Tally the lines below that include "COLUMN" and give only the total.

——————————

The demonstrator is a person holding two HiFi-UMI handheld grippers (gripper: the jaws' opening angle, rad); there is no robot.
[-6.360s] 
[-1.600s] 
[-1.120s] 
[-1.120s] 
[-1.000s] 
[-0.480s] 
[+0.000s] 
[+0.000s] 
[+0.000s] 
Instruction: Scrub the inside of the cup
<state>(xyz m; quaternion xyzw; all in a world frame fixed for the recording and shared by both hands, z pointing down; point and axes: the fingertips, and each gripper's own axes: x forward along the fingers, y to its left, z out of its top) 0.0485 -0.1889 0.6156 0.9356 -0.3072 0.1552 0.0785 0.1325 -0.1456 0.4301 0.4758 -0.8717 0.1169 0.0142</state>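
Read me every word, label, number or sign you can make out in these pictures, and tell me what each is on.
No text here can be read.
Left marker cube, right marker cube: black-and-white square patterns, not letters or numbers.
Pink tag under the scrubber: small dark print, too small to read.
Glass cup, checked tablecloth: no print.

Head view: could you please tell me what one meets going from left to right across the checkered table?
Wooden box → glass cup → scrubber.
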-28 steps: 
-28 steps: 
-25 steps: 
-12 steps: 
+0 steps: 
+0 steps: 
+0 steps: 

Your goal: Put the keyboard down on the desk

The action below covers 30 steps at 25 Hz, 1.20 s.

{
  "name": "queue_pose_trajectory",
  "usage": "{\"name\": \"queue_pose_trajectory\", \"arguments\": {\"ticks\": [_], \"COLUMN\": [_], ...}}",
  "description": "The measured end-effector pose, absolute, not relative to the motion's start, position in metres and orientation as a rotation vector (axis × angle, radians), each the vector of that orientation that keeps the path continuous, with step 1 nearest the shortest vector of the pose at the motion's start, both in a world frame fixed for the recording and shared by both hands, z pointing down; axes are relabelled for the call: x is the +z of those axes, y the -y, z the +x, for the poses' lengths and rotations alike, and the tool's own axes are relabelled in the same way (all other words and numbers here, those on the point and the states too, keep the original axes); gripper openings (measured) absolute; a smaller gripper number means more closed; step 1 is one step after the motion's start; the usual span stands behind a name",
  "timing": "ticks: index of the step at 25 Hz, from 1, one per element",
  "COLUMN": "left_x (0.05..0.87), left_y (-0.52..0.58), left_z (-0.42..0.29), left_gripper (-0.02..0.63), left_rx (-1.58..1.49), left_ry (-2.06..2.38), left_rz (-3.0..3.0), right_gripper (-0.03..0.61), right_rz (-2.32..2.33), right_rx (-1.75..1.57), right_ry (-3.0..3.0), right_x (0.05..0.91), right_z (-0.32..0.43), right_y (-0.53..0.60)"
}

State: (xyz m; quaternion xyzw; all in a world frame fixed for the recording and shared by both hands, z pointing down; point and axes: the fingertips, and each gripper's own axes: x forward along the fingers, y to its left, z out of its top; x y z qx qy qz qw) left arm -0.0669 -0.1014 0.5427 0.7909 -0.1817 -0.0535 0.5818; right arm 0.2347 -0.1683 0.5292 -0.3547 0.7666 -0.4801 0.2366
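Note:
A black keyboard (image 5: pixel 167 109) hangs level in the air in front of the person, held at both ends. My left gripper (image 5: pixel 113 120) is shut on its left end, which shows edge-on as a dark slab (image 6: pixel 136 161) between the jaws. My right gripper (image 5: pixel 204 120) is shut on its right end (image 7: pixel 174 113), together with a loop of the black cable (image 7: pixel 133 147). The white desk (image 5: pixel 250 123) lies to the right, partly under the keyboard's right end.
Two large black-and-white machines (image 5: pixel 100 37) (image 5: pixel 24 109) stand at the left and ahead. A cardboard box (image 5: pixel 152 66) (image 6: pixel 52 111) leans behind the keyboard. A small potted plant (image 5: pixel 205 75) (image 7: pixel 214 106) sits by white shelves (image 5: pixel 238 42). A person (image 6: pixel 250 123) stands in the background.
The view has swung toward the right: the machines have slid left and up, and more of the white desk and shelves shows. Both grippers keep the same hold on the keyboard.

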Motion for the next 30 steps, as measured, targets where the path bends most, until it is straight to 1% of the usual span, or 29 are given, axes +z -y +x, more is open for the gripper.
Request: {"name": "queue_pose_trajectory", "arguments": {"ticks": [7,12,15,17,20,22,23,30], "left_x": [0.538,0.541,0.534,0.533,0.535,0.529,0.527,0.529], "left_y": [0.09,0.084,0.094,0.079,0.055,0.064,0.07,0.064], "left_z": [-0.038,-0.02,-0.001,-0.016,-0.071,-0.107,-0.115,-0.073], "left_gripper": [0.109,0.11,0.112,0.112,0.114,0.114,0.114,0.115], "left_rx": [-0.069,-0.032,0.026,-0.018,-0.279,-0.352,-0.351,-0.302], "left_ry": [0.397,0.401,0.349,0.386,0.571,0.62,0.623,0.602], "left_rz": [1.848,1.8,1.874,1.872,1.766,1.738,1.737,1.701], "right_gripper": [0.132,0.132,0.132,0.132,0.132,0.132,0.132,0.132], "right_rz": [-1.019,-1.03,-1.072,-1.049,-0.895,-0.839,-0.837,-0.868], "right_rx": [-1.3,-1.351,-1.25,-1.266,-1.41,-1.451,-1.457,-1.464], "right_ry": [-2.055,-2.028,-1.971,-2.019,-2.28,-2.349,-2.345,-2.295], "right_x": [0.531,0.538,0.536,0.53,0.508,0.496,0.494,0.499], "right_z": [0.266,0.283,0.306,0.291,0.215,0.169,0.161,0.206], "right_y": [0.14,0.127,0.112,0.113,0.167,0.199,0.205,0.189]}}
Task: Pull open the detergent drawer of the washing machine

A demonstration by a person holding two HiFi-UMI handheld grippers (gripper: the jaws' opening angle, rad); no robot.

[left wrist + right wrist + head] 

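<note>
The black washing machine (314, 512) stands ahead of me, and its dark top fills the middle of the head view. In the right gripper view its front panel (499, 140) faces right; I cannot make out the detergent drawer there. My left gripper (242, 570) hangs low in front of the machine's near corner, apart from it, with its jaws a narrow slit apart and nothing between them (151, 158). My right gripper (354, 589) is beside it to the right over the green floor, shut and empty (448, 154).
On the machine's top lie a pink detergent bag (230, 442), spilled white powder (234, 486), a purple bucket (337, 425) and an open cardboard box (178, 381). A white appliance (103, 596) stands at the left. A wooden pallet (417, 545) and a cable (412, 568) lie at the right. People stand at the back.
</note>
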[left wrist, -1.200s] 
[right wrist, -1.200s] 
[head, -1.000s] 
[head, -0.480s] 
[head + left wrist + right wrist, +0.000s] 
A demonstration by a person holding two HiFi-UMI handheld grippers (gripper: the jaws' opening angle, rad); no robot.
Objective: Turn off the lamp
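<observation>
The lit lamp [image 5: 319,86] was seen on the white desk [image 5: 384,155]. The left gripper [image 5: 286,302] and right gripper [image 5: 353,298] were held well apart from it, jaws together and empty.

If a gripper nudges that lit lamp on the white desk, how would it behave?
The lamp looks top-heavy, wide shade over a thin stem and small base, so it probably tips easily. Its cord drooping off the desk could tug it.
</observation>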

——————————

• **FINISHED TASK**
2